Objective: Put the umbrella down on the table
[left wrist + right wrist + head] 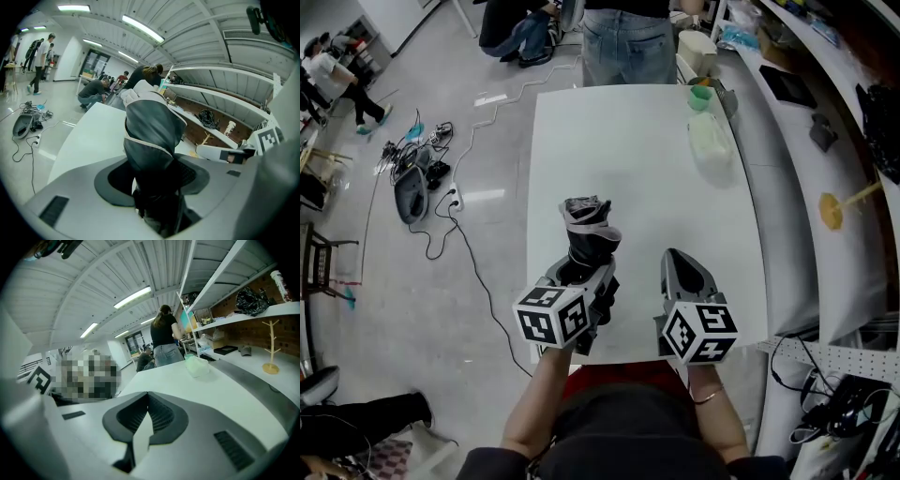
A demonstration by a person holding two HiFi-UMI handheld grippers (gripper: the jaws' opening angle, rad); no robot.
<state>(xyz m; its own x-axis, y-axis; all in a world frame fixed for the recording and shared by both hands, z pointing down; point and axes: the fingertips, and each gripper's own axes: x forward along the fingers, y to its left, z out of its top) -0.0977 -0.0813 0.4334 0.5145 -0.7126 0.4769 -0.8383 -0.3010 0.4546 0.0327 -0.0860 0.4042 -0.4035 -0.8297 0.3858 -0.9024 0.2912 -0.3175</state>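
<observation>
The left claw [581, 274] pinches a folded dark umbrella [589, 232] with pale trim, over the near part of the white bench [647, 141]. The right claw [675, 256], pressed together and empty, hovers just beside it.

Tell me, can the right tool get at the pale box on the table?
Probably yes: the right tool is shut and empty, and only bare table lies between it and the pale box.

A white table [647, 169] stood on a glossy grey floor [487, 122], with cables [441, 202] lying beyond its left edge. Long white shelves [787, 187] ran past its right edge. Strip lights [143, 28] glowed on the ribbed ceiling [197, 28]; a far doorway [95, 63] was perhaps glazed.
</observation>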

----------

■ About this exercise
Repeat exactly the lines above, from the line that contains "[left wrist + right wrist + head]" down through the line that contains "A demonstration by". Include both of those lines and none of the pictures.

■ Result of the exercise
[left wrist + right wrist + head] 
A demonstration by a person holding two HiFi-UMI handheld grippers (gripper: the jaws' opening angle, rad); no robot.

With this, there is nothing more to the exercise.